Repeat the listing that comes next, leaving nothing out and changing nothing.

*** Opening Source data ***

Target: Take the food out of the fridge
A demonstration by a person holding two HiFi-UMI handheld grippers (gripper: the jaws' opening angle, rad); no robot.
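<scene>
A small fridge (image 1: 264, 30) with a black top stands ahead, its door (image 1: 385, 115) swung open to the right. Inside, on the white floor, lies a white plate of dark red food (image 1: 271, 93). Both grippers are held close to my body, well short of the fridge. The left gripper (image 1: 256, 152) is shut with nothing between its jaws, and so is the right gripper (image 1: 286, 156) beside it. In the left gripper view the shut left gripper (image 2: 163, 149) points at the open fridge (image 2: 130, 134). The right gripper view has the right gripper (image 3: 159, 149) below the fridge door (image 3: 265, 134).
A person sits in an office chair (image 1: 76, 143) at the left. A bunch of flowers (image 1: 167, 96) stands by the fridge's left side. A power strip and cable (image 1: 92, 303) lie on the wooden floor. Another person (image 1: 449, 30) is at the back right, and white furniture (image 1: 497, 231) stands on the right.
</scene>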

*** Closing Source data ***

#### [Result for this task]
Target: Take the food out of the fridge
A demonstration by a person holding two HiFi-UMI handheld grippers (gripper: the jaws' opening angle, rad); no robot.
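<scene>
A small fridge (image 1: 264, 30) with a black top stands ahead, its door (image 1: 385, 115) swung open to the right. Inside, on the white floor, lies a white plate of dark red food (image 1: 271, 93). Both grippers are held close to my body, well short of the fridge. The left gripper (image 1: 256, 152) is shut with nothing between its jaws, and so is the right gripper (image 1: 286, 156) beside it. In the left gripper view the shut left gripper (image 2: 163, 149) points at the open fridge (image 2: 130, 134). The right gripper view has the right gripper (image 3: 159, 149) below the fridge door (image 3: 265, 134).
A person sits in an office chair (image 1: 76, 143) at the left. A bunch of flowers (image 1: 167, 96) stands by the fridge's left side. A power strip and cable (image 1: 92, 303) lie on the wooden floor. Another person (image 1: 449, 30) is at the back right, and white furniture (image 1: 497, 231) stands on the right.
</scene>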

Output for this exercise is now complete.